La feature DNS-over-HTTPS, conosciuta anche come DoH, si differenzia da DNS-over-TLS (DoT) per il protocollo usato, ma la sostanza non cambia: è possibile ormai dal 2018 criptare la richieste DNS che, in caso contrario, viaggerebbero in chiaro sulla rete, esponendo a potenziali curiosi una lista completa di siti visitati.
Tale informazione, per quanto non critica, costituisce comunque una grossa fetta di ciò che, nella presente era in cui HTTPS è ovunque, rimane sniffabile non solo da attori malevoli all’interno della nostra LAN (o anche da SmartTV e dispositivi IoT di dubbia provenienza), ma anche dal nostro ISP. Per quanto la chiamata al DNS contengo solo il nome del dominio, quindi non anche il sotto-dominio o la pagina esatta in cui ci si trova, non è difficile immaginare situazioni in cui anche la diffusione di queste informazioni sia poco desiderabile.
DNS-over-HTTPS nasce quindi per cifrare le richieste DNS e farle viaggiare come regolare traffico HTTPS. Il vantaggio che ne deriverebbe sarebbe non solo di pura e semplice privacy ma anche un incremento della sicurezza generale delle macchine coinvolte, ma è davvero così?
DoH, allo stato attuale e in Italia, è attivo di default su Chrome ed Edge ma non ancora su Firefox, pur essendo supportato da svariati anni, per il quale Mozilla ha preferito mantenere la feature opzionale, attivandola di default solo per utenti sul territorio di Russia e Ucraina.
In tutta probabilità, quindi, se state usando Firefox, avrete tale feature spenta e vi starete domandando se sia il caso di attivarla.

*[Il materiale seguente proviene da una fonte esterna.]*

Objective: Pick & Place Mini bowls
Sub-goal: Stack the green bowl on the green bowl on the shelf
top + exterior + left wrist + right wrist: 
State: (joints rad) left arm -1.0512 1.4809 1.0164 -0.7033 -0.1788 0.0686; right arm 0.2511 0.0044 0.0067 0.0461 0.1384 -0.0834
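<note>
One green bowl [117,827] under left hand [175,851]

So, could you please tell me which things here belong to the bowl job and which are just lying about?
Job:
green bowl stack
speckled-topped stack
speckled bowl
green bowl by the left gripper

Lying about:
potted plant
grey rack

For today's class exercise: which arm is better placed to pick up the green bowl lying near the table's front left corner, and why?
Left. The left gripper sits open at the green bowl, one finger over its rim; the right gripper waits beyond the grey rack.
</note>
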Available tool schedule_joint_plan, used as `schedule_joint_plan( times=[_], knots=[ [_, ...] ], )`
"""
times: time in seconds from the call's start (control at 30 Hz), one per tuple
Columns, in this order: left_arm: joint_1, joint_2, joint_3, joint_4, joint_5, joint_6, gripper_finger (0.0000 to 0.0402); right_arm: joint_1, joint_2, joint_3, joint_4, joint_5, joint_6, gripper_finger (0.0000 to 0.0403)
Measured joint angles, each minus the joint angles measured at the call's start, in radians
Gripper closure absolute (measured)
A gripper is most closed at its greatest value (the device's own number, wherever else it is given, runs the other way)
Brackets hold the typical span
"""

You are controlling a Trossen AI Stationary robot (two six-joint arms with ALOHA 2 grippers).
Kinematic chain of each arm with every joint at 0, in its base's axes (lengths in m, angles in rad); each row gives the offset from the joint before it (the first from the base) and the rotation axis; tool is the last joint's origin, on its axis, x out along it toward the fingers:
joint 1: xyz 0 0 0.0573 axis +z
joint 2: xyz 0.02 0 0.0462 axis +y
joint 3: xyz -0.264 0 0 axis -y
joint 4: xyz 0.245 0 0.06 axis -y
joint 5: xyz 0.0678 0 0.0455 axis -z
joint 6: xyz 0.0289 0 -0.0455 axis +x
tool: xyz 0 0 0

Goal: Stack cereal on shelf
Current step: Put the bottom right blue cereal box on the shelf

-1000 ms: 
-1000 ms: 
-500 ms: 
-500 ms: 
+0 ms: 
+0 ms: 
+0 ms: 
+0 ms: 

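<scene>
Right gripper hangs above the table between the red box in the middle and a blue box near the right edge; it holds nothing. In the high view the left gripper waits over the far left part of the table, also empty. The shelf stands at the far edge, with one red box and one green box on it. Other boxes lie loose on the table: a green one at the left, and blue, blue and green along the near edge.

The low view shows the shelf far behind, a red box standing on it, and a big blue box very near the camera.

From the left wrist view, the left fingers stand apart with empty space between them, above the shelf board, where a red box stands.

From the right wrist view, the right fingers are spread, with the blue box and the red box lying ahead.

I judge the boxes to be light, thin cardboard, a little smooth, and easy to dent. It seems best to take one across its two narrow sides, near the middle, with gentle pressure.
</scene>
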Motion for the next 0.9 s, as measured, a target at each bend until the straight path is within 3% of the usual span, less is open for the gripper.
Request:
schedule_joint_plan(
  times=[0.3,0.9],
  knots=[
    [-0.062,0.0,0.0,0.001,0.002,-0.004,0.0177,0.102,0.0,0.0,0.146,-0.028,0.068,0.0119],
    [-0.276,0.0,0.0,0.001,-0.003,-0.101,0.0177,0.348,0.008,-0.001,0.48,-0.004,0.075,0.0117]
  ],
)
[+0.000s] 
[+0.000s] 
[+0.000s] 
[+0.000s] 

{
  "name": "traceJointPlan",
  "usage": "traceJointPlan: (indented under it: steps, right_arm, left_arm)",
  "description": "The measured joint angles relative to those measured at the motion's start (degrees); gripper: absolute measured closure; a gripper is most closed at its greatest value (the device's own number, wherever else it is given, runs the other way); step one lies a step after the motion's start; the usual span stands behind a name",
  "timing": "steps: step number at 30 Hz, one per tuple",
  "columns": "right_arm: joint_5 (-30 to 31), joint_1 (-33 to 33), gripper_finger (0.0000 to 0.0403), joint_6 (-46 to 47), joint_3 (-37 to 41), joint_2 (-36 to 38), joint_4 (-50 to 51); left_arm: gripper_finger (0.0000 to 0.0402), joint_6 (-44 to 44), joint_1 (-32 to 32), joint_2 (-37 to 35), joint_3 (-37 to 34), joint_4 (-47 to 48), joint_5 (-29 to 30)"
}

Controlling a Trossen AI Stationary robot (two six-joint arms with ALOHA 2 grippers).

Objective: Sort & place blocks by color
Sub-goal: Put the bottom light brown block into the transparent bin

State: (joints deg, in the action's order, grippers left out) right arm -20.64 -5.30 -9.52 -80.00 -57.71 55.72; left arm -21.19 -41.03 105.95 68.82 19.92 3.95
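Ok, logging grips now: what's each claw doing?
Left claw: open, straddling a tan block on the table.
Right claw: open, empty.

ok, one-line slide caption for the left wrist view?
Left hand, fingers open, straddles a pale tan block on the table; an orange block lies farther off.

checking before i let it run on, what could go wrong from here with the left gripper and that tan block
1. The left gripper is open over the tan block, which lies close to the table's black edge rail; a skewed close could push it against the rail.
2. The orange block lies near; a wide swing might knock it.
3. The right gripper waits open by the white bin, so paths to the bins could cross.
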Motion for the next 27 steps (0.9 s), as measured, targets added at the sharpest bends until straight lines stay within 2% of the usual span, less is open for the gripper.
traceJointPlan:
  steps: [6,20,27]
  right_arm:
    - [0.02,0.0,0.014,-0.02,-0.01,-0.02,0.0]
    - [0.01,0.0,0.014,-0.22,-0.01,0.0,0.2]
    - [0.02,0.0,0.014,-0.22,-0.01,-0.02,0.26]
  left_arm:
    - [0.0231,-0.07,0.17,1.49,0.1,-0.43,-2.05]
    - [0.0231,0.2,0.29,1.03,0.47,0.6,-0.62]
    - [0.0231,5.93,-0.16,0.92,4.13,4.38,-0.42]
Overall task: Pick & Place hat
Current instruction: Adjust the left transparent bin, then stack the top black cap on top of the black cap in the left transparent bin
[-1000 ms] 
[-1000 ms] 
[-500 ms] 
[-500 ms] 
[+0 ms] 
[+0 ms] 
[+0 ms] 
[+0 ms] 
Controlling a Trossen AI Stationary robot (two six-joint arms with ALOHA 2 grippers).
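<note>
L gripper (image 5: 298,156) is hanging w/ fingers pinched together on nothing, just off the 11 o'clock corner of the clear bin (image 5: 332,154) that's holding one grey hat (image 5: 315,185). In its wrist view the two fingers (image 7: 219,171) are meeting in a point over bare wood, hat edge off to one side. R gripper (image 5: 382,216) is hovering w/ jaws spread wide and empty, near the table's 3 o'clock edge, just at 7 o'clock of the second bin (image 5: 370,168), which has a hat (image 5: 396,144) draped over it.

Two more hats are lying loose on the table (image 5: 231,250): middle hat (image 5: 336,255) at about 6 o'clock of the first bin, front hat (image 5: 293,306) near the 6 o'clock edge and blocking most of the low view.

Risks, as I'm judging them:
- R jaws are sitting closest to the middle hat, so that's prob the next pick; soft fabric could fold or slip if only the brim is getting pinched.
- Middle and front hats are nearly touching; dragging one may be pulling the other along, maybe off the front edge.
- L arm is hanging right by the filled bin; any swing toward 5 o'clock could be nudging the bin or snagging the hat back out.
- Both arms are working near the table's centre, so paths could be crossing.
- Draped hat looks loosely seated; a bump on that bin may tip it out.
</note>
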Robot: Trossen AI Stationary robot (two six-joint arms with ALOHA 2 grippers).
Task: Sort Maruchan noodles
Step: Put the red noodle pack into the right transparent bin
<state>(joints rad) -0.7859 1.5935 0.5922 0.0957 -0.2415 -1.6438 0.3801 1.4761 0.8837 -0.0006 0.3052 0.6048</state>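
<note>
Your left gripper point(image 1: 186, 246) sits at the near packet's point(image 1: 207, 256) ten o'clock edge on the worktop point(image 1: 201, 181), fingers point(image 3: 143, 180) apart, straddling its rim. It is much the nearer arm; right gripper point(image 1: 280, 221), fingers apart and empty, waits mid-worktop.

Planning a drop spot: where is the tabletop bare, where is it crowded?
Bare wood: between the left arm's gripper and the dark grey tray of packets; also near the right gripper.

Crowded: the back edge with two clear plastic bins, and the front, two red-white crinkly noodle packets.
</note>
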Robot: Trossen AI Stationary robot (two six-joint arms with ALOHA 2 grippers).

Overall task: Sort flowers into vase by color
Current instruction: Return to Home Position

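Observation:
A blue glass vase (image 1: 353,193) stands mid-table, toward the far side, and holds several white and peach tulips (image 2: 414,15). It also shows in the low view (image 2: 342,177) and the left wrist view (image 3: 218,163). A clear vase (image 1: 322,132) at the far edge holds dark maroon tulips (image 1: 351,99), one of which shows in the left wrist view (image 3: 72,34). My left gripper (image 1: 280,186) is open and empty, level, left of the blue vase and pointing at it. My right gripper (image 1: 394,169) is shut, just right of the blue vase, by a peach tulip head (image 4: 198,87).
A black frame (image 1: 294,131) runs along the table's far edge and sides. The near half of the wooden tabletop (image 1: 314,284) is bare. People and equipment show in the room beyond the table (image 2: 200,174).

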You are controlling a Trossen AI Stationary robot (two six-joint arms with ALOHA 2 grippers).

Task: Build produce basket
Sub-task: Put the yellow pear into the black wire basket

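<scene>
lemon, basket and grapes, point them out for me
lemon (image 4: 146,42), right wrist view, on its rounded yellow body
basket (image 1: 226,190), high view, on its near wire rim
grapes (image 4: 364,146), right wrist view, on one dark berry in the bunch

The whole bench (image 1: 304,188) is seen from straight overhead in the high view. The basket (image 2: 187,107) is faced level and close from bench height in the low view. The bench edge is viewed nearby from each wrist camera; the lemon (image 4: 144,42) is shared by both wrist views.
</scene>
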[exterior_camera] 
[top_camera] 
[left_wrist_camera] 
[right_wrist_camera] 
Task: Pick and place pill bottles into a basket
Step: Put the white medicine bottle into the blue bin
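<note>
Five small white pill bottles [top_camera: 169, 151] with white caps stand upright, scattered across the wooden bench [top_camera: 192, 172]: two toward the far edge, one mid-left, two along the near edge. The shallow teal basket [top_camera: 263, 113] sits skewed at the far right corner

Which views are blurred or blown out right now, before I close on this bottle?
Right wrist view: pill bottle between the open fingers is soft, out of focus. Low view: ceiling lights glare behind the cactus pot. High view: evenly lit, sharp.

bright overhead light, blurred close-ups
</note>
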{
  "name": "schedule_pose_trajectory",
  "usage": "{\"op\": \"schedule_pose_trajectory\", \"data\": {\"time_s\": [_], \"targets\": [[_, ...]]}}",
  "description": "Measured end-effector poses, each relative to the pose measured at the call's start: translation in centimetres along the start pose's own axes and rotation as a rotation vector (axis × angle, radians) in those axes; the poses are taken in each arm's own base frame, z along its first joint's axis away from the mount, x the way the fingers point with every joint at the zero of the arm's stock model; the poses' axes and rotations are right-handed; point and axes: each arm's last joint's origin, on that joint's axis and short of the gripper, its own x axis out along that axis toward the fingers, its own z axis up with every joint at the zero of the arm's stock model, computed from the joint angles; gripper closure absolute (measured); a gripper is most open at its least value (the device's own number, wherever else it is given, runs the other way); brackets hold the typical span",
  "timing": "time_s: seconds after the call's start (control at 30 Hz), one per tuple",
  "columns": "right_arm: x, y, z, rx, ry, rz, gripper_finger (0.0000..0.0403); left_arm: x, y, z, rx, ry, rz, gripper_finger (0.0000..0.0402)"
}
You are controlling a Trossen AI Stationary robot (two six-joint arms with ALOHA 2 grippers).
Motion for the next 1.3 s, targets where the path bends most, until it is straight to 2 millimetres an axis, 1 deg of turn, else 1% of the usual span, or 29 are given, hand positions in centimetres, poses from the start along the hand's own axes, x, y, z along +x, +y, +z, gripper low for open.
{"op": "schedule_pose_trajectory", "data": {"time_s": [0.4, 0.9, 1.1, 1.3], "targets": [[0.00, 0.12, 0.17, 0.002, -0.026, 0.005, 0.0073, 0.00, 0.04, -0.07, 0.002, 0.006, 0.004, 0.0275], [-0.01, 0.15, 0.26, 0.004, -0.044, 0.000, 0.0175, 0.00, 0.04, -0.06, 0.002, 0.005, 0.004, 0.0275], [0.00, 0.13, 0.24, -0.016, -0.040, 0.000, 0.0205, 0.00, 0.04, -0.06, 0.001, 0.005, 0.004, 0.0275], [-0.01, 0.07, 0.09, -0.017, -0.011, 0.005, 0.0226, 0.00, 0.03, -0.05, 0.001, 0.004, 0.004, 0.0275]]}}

La risposta non è immediata, né banale. Dubbi sui reali vantaggi del protocollo sono emersi e sembra che, in alcuni casi, potrebbe essere una scelta controproducente in alcune casistiche che è importante tenere a mente.
Criptare le richieste DNS a livello browser, ad esempio, toglie all’amministratore di rete o a un ad-blocker la possibilità di loggarle e di filtrarle (a meno di non forzare l’utilizzo di un server DNS interno) e ciò renderebbe inutili eventuali block-list aziendali per siti indesiderati basate su entry DNS che, seppur spesso mal recepite dai dipendenti, non includono soltanto domini esclusi arbitrariamente ma sono un comune strumento usato per bloccare siti malevoli e di phishing.
E’ facile notare che, una rete in cui ogni host è in grado di bypassare il DNS interno e fare richieste criptate, porti a una situazione in cui la sicurezza che si intendeva in realtà incrementare si è in realtà deteriorata, specie in contesti enterprise di grandi dimensioni in cui sono presenti migliaia di macchine e i log delle query dns potevano immediatamente evidenziare un problema in atto o un host compromesso.
Non sono tardati ad arrivare, infatti, malware che usano DNS over HTTPS proprio per comunicare con l’esterno e, sebbene il monitoring tramite DNS debba essere solo un anello di una catena di cybersecurity ben più ampia e generalizzata, rimaneva comunque uno strumento di protezione aggiuntivo in un periodo storico in cui cyberattacchi e ransomware sembrano ai massimi storici.
Riguardo la mera questione privacy, la situazione non sembra tanto migliore: in un epoca in cui le nostre abitudini di navigazione e i pattern delle nostre attività online sono diventati una miniera d’oro di cui tutti sembrano volere una fetta, DoH sembra la soluzione finale che tutti stavano aspettando. Non è però difficile intuire che, anche qui, vi sono diverse falle da tenere in considerazione che possono causare più problemi di quanti ne risolvano.
Il problema di fondo, su questo aspetto, è il falso senso di sicurezza che DoH può dare, in una situazione realistica in cui però spesso i siti web hanno parti che viaggiano ancora in HTTP e il cui indirizzo IP rimane noto e loggabile da tutti gli hop che si interpongono tra client e server.
Sia che decidiate di usare DoH o meno, sia che siate un’azienda o un utente nella vostra rete di casa, è come sempre un valore aggiunto essere quanto meno al corrente di questa tecnologia, tutt’ora poco menzionata e spesso ignorata.